Seamless WiFi and/or Mesh Network - Goal #2

This could fix the IOT problem.  It was always a goal to install multiple WiFi AP's around the house, the shop, the future gazebo, the firepit, the front yard, etc.  It's frustrating trying to listen to internet radio under my earmuffs while mowing the yard because I'm constantly loosing and regaining wifi as I travel back and forth with the mower.  Also when friends come over I want to be able to help them connect to WiFi ONCE, and not frustrate them or me with having to connect over and over to different WiFi networks as we move about.  So I need seamless WiFi.  If I can also get a WiFi mesh going that would limit the number of buried ethernet cables that I have to trench.  Also learning about Mesh networks and the technologies that are being developed for community use would be awesome!  Maybe I can help create a local Mesh Network!

The network switch problem

 Turns out that the SBC's I love so much (single board computers - mostly raspberry Pi's) generally don't have network switch hardware, and their WiFi devices are generally connected via USB.  This is apparently awful for creating mesh network nodes.  This limits a nodes usefulness to connecting to at most 5-7 other neighbors and clients.  The WiFi routers that we buy at the supermarket not only come with questionable proprietary software, but also hardware network switches connected (more or less) directly to WiFi chipsets.  There are two solutions:

Liberate commercial WiFi Router devices, or buy specialty network hardware - then install and configure them with libre/open source software.

Using the proprietary hardware is unacceptable to me at this point.  13 years ago when I bought my DLink DIR-655 spying on customers/consumers was just on the horizon of becoming a thing.  Today we have to fight for privacy against every company and with every chip that we bring into our houses.  I do have my guilty pleasures, there are some privacy battles I choose to loose for convienience or for fun.  I use Goolge almost everything, cause it's so useful; and I have a pair of Vinci Headphones my Dad gave me.  They supposedly listen and learn what I like and use neural network algorithms to choose what music to play... or something... /rant

So, for small number of users and not mesh use the RaspberryPi's should be fine.  For community level mesh networking we will need better hardware, like the Espressobin.  I bought one for testing, I'm sure I'll blog about it eventually.

The seamless problem


I haven't even gotten into this problem yet.  I know it can be done, but the whole mesh thing is a rabbit hole that has been pulling me down in.  I think that a good mesh solution will also solve the multiple WiFi AP transparent hopping problem so I've been looking into it from that perspective.  But because of how difficult that might be, I might back off and try to solve this first.  We'll see.

The Mesh problem


Manufactures have been solving this, or half, solving this with proprietary solutions for a while now.  Also it's been so slow in coming that there is actually a conference in Paris called Batlemesh where different mesh solutions compete.  I've just started to learn about what the diferent problems there are and what each technology is meant to do and how they fit together. 

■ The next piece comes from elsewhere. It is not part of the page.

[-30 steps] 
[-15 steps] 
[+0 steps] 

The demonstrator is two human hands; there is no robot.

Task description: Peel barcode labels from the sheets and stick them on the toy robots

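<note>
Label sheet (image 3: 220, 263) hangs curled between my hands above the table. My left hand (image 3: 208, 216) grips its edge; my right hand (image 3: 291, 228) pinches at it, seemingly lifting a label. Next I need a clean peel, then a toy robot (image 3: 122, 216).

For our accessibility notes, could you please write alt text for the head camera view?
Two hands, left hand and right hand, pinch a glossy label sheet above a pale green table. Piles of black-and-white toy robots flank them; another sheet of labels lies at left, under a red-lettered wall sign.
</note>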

There might be hope on the horizon in 802.11s.  Unfortunately there are VERY few WiFi chipsets with software drivers/kernel-modules combinations that support 802.11s.  There are a new 'N' class devices out there, but as I said in a previous post I'd really like to upgrade to faster 'AC' wifi.

Tomesh has a very easy to install solution for RapberryPi's - but they do all their user education face to face in Toronto.  They have a great install script, but it asks questions about all this stuff, and there are no links to documentation or ANY explanation as to what each of the modules is for or what it does. - So that's another long road...

LibreMesh looks amazing, but it is lazer focused on liberated WiFi router hardware, which is great, but I'm stuck with Raspberry Pi's right now and the RaspberryPi image they have is broken.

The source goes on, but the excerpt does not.